With the images removed, transcribe the listing that follows exactly.

****************

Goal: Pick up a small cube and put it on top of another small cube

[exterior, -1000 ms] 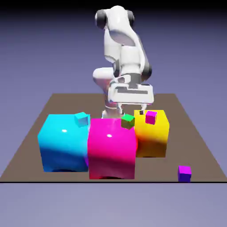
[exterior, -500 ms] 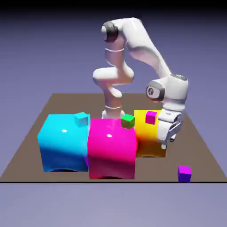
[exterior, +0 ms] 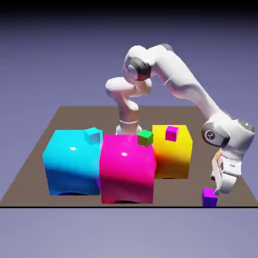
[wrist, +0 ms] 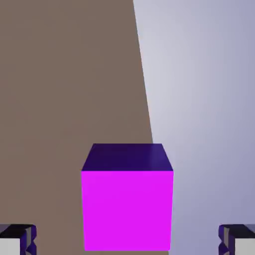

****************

◆ ANSWER TO THE PROBLEM ◆
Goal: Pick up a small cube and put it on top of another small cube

[exterior, -1000 ms] 
[exterior, -500 ms] 
[exterior, +0 ms] 
[wrist, +0 ms] 

Nothing else belongs in this answer.